* [WORK REQUIRED]: Would you please transcribe, exactly as written, the lines of the entries below starting at the one that holds "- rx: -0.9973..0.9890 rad" and ending at the one that holds "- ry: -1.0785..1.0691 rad", both included?

* [DATA FOR ANALYSIS]:
╔══

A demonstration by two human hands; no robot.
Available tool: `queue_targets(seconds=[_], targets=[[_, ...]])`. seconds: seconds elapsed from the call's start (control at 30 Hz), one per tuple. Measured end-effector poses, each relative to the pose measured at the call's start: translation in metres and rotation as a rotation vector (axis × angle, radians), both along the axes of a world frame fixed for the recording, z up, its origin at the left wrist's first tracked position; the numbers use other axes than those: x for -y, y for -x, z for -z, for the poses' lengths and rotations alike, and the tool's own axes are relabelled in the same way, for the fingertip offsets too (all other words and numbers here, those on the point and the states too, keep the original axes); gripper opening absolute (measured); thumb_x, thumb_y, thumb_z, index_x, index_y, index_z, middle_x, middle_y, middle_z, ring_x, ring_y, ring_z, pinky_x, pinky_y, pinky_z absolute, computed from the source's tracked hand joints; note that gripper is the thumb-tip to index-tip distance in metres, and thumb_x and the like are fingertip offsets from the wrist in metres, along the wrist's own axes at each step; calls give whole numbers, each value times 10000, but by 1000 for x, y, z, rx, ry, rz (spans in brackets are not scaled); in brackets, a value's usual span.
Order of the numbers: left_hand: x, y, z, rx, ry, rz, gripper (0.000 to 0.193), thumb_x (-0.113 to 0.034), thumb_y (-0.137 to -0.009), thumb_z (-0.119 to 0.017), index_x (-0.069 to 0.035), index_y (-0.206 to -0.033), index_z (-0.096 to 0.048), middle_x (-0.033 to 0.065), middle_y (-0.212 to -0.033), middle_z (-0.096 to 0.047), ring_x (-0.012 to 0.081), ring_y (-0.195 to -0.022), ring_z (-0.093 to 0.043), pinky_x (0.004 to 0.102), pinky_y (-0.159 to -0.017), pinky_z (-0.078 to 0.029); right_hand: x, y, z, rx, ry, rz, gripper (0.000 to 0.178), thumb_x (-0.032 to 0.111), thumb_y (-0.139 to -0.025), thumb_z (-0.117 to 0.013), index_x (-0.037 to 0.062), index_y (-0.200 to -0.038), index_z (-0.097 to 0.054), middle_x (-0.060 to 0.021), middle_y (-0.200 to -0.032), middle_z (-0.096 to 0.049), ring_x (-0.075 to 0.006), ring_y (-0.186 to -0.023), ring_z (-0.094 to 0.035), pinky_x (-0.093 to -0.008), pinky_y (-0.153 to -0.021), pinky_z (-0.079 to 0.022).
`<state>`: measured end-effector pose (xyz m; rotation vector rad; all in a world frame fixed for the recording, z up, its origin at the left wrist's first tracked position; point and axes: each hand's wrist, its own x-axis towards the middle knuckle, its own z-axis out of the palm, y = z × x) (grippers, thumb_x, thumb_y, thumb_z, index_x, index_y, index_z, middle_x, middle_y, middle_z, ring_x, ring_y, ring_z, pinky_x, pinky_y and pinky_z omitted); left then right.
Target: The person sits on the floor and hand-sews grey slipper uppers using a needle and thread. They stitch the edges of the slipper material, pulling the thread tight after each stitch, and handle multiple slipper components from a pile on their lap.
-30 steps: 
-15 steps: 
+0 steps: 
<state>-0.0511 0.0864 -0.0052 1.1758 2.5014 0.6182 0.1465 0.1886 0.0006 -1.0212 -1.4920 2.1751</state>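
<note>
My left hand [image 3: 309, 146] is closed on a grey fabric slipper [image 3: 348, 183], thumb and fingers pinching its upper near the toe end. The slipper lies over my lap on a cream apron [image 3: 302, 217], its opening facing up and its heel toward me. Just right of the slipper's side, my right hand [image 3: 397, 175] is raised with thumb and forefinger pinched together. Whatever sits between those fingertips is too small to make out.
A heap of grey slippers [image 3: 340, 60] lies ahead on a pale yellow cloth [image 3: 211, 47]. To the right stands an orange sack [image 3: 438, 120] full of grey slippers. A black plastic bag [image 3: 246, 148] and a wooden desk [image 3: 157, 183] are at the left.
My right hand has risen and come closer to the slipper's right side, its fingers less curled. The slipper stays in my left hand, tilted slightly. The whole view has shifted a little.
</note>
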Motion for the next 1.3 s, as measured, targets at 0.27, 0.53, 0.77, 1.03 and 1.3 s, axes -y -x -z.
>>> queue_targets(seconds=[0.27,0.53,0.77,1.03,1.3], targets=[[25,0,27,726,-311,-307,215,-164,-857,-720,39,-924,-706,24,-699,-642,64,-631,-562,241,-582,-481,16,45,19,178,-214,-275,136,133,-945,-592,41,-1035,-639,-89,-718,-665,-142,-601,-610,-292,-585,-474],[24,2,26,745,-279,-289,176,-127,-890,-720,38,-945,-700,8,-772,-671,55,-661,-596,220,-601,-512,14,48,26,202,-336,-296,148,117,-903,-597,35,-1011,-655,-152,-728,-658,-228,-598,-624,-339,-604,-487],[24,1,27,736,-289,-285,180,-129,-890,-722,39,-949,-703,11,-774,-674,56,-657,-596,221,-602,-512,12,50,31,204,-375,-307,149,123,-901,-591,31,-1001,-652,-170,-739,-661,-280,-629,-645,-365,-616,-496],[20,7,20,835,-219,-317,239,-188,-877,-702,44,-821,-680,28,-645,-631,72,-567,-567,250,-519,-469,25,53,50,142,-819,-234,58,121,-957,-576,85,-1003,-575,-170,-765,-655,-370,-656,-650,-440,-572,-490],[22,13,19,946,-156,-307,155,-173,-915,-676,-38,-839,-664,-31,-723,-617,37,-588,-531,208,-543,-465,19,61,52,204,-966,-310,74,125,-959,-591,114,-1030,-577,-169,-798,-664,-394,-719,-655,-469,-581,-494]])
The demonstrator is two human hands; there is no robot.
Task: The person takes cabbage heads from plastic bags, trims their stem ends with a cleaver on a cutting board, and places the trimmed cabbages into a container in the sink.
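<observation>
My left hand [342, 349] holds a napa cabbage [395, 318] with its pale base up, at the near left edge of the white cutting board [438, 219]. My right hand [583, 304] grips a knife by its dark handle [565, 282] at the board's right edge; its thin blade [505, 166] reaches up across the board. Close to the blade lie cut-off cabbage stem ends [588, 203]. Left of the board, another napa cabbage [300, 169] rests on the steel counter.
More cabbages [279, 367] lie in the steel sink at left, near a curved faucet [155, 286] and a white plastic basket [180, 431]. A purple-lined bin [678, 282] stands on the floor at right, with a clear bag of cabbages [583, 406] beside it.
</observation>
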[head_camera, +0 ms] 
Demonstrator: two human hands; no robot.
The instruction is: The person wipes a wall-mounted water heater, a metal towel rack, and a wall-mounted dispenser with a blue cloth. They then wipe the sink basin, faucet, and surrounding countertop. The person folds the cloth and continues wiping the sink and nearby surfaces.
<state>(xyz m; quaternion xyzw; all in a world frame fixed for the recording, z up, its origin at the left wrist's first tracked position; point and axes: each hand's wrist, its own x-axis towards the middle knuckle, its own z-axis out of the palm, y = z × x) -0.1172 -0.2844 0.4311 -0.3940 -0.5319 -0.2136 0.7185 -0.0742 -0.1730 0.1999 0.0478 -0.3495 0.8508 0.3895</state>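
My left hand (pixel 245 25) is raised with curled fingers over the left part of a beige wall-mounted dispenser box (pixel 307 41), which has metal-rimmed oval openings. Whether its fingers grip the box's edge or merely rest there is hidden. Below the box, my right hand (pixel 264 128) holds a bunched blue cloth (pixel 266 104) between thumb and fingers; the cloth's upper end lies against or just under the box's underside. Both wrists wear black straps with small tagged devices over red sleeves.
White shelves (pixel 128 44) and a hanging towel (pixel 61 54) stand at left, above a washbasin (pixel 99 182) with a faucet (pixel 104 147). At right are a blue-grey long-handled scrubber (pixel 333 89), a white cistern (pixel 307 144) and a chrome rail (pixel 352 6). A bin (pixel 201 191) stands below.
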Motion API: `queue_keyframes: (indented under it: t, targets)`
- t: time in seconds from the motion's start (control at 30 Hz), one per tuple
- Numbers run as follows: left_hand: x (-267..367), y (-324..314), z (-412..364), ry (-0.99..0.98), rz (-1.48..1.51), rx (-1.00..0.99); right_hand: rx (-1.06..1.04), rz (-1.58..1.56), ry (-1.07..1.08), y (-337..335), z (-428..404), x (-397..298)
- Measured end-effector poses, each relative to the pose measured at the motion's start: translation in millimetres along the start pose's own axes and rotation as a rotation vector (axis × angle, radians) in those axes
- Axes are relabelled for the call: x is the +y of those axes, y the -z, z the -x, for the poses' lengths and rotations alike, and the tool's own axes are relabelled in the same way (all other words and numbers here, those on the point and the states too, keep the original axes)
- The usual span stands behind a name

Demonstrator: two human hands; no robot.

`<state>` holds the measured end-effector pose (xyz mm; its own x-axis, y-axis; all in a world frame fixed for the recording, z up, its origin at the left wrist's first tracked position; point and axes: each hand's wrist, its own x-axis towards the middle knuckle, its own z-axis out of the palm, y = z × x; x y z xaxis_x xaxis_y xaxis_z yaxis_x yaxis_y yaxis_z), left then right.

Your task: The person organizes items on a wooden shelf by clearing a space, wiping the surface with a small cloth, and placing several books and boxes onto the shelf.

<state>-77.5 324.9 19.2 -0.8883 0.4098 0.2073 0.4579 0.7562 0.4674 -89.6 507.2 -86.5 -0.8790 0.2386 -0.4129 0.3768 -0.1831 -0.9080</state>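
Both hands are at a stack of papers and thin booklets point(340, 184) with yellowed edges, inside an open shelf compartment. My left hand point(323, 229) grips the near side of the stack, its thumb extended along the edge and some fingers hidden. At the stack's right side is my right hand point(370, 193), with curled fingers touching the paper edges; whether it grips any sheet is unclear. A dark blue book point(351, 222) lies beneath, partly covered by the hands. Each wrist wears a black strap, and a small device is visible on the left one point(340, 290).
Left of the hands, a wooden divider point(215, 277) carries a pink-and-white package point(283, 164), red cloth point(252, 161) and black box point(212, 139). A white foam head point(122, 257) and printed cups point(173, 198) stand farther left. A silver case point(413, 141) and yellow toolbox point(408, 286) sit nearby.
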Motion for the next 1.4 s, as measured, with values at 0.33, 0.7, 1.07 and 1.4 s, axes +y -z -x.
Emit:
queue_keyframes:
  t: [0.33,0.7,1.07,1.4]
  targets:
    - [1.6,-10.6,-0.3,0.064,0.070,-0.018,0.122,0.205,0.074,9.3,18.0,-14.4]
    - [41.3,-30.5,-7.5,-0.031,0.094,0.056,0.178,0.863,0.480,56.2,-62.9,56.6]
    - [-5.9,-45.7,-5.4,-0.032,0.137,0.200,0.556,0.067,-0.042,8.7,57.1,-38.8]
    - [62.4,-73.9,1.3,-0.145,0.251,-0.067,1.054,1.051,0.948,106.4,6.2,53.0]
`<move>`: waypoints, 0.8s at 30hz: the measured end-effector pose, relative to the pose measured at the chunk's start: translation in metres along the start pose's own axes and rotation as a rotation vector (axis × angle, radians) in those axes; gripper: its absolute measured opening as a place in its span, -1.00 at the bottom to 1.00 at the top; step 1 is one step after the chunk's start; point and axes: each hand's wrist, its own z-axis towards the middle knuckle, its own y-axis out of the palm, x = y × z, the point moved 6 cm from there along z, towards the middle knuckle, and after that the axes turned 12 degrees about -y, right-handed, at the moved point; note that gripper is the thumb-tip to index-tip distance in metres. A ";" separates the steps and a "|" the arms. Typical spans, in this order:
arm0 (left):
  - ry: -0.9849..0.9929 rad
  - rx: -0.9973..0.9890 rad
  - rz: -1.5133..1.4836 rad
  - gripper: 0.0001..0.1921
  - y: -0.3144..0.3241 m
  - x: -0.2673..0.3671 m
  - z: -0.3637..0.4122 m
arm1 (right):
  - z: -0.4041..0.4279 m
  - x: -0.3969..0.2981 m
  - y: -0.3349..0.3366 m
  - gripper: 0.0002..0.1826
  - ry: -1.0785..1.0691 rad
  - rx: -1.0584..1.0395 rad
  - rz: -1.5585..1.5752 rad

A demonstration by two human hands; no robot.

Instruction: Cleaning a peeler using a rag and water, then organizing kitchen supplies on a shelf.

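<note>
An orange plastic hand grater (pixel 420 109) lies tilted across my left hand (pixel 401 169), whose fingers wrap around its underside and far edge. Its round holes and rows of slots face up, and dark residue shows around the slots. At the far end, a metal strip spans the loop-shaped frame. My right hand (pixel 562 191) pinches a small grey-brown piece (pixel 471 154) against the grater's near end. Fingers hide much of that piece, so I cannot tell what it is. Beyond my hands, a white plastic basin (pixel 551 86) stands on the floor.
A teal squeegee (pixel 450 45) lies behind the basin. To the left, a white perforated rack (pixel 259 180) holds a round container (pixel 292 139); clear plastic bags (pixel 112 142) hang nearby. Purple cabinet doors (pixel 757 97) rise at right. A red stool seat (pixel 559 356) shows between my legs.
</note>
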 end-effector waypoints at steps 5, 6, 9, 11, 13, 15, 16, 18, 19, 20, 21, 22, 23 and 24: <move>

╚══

* [RESPONSE]:
  - rx: -0.9973..0.9890 rad
  - rz: -1.5133..1.4836 rad
  - gripper: 0.0001..0.1921
  - y: -0.3144..0.3241 m
  - x: -0.2673..0.3671 m
  - z: -0.3637..0.4122 m
arm1 (right):
  - z: -0.4041..0.4279 m
  - x: -0.3969..0.2981 m
  - y: -0.3349..0.3366 m
  - gripper: 0.0002..0.1826
  - ry: -1.0785..1.0691 rad

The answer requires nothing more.